Tell me, please, how many lines in the records below include the word "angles". Give no more than the number.

↓

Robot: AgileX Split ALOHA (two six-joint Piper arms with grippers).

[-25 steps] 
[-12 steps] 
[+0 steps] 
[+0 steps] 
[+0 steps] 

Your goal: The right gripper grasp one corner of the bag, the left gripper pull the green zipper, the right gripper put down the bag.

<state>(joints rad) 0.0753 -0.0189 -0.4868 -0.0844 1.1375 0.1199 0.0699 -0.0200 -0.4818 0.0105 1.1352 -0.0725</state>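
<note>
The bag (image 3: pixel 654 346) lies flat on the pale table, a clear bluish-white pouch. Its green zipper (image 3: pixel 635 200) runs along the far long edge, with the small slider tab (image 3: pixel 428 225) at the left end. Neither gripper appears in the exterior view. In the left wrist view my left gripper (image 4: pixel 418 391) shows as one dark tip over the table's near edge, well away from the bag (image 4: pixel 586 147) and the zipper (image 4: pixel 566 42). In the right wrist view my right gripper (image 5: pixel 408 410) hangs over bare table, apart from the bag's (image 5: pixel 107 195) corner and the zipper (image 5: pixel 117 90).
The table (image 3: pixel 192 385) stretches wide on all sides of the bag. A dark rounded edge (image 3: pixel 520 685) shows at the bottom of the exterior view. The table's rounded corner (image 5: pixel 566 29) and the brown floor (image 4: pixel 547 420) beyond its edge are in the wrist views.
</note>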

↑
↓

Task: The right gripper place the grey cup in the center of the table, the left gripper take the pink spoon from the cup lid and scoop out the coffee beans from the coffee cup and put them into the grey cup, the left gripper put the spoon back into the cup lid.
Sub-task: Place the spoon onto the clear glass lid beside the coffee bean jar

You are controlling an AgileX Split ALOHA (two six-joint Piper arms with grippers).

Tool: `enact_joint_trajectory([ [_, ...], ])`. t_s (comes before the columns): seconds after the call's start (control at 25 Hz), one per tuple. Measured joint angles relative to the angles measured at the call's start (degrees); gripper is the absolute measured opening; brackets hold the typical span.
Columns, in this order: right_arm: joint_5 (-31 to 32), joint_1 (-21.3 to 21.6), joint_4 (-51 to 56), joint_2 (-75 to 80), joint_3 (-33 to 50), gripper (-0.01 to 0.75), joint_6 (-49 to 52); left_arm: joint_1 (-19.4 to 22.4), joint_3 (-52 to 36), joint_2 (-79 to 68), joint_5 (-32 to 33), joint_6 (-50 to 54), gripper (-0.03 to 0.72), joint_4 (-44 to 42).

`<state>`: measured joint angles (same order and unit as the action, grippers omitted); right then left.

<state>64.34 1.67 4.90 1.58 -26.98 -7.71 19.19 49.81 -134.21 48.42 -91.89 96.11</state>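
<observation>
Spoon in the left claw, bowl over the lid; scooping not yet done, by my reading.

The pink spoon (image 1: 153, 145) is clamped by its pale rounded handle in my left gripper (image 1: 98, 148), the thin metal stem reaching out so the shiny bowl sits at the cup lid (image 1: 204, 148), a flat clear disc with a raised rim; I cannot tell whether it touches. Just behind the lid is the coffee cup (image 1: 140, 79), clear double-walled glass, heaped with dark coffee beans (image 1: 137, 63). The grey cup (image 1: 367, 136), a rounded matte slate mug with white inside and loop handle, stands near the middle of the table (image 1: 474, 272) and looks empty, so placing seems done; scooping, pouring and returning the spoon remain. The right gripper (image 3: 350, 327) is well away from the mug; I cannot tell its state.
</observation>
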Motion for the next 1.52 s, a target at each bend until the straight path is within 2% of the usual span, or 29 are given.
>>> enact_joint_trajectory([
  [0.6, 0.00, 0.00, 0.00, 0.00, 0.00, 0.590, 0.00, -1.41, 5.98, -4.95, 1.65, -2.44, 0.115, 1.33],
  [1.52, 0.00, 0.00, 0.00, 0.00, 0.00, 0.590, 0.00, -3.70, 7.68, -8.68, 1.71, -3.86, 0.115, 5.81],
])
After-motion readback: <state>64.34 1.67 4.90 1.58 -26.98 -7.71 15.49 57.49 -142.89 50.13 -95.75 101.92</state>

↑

= Answer to this task =
2